= Action item =
Look through the listing below for the string "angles". Show each line where it occurs.

(Supplied data begins)

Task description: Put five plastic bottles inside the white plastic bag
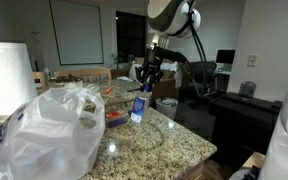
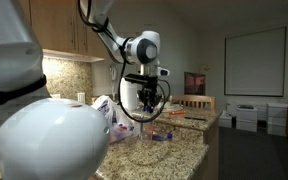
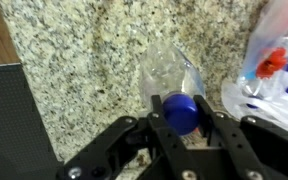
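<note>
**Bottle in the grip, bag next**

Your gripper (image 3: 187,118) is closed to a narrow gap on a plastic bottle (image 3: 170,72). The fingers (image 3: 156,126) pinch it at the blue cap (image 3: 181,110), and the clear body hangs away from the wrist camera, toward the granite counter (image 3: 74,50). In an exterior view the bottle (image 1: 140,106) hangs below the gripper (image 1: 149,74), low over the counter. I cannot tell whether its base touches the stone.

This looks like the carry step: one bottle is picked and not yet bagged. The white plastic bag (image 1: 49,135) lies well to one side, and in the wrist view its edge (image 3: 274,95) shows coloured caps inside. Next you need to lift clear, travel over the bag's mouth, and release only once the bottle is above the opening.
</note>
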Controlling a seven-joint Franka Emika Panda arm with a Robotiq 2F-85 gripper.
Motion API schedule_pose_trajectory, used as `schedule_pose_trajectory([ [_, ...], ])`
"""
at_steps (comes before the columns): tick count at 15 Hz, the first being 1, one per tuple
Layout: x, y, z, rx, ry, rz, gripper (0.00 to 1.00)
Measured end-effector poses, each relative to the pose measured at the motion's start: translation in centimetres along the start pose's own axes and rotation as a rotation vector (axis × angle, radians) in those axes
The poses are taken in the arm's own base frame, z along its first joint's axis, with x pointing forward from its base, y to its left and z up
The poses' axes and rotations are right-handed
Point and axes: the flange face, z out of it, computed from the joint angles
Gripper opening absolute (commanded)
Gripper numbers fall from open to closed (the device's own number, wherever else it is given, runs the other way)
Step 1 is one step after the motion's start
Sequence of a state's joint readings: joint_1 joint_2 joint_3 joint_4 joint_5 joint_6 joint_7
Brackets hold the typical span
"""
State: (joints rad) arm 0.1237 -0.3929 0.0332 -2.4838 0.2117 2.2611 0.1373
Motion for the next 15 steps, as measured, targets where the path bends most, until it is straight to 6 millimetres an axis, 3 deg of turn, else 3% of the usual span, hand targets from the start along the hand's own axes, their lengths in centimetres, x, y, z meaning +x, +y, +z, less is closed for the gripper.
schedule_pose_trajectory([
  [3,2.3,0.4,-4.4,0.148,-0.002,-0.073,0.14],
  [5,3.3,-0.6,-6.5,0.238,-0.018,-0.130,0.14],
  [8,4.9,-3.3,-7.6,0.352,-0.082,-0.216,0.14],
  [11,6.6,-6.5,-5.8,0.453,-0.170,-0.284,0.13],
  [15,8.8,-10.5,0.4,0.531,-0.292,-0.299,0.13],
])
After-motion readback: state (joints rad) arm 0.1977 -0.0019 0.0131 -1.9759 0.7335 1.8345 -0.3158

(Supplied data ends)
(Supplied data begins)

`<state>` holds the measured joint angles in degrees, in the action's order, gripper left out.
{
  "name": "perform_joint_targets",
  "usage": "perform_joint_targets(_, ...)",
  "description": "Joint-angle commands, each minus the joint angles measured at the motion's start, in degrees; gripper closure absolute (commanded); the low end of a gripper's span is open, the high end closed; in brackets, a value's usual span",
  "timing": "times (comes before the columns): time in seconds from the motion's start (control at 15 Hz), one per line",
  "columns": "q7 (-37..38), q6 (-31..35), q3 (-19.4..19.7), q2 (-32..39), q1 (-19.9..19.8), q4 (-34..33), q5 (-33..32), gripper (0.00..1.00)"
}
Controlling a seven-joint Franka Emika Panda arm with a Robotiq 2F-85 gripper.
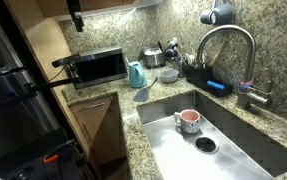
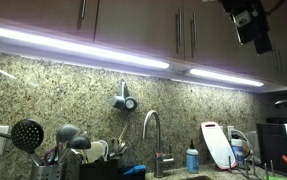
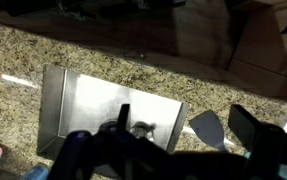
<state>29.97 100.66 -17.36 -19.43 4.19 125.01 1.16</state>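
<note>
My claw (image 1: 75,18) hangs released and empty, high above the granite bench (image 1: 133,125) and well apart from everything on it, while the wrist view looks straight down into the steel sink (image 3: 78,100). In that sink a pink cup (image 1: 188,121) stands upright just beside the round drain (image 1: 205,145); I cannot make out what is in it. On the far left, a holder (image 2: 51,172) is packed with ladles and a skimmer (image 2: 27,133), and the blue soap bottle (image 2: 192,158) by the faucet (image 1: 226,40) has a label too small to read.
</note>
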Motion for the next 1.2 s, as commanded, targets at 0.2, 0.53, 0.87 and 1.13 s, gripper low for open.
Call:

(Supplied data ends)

= Reply to the task =
Point and axes: the flange face, z out of it, computed from the joint angles
`<state>` holds the measured joint angles in degrees, in the action's order, gripper left out.
  "description": "Joint-angle commands, each minus the joint angles measured at the motion's start, in degrees; gripper closure absolute (commanded); the low end of a gripper's span is open, the high end closed; in brackets, a value's usual span",

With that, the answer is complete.